A different gene in every child. That – to me – is one more confirmation of what I once thought of as a spectrum and now imagine as an ever-shifting Aurora of autism. And not just autism but _all_ neurological differences.

Neurodiversity on show

9 Jul

I think I’ve talked before about how the concept of neurodiversity is – as well as being heavily personal – not necessarily something that most people know actually exists as a defined word. What I mean is, some people do things or hold views that are quite obviously neurodiverse but might never have heard of the word or concept.
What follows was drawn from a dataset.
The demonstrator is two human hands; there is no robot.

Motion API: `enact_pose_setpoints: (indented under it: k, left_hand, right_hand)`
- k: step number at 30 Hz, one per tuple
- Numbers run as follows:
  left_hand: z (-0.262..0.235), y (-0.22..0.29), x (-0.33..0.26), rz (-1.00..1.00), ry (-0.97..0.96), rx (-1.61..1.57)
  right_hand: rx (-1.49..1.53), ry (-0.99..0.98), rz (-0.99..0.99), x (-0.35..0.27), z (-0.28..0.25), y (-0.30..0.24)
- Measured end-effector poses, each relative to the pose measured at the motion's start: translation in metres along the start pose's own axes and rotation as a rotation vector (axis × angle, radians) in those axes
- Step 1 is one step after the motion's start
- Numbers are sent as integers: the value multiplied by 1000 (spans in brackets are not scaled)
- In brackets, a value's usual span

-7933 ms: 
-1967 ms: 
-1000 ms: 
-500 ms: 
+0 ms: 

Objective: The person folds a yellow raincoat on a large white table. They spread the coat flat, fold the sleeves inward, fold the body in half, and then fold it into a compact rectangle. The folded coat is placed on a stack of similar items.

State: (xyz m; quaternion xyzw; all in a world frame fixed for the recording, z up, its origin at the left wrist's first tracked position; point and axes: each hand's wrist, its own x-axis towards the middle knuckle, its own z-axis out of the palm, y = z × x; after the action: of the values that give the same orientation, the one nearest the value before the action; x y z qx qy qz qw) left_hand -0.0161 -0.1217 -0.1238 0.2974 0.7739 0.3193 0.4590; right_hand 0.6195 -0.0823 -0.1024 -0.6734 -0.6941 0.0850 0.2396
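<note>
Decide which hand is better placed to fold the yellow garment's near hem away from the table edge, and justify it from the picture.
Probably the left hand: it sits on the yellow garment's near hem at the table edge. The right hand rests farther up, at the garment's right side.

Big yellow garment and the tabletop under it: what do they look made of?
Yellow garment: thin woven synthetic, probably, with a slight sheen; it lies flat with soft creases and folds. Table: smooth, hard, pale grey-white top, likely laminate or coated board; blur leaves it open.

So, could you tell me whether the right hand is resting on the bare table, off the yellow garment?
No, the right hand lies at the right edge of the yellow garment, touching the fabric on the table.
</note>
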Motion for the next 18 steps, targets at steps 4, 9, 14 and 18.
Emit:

Googe Alerts sent me a fantastic blog post this morning which was about a story I’d missed due to personal illness. It seems a young autistic girl had gone to a restaurant with her family and were ejected because the girl had a meltdown and another family refused to pay for their meal until the family of the autistic girl were removed.

Renee, the blog owner, makes it clear how repugnant the attitude of both the restaurant (and this intolerant person who demanded the girls family were ejected) were:

Now I will admit that I don’t know much about autism but I do know enough to realize that those that have it deserve the same respect and dignity as anyone else.

I would _love_ it, if that was everyones starting point. How nice would it be to have that attitude as the prevailing one when it comes to autism (or disability in general)?

Thats Neurodiversity right there folks.

Renee, goes on to detail some very intolerant responses to the reported story. They’re nothing that most of us who are either autistic or parents of autistic people have not heard in one shape or other before:

I don’t care if a child is autistic or what, the child needs behaviour modification. In this case, the child should have been removed from the restaurant by a parent until the child calmed down.

Thats someone who doesn’t get it. Thats someone whos probable priority as far as disability goes is not to respect the persons essential difference but to try and ignore it and make sure it does’t inconvenience them.

Thats what Neurodiversity challenges.

I’ll leave the last word to Renee, along with my thanks:

When we refuse to see people who are living with a form of disability whether it be physical, or mental as worthy of sharing our space we are constructing them as less than. It is in this disharmony of worth and value that ‘othering’ occurs. Our ability to project difference onto others leads to dire consequences for those that are unable to fit into a model of what society has accepted as “normal.” Despite the fact that we are individuals and no true norm exists, socially what we expect is conformity to preconceived ideas of what validates personhood.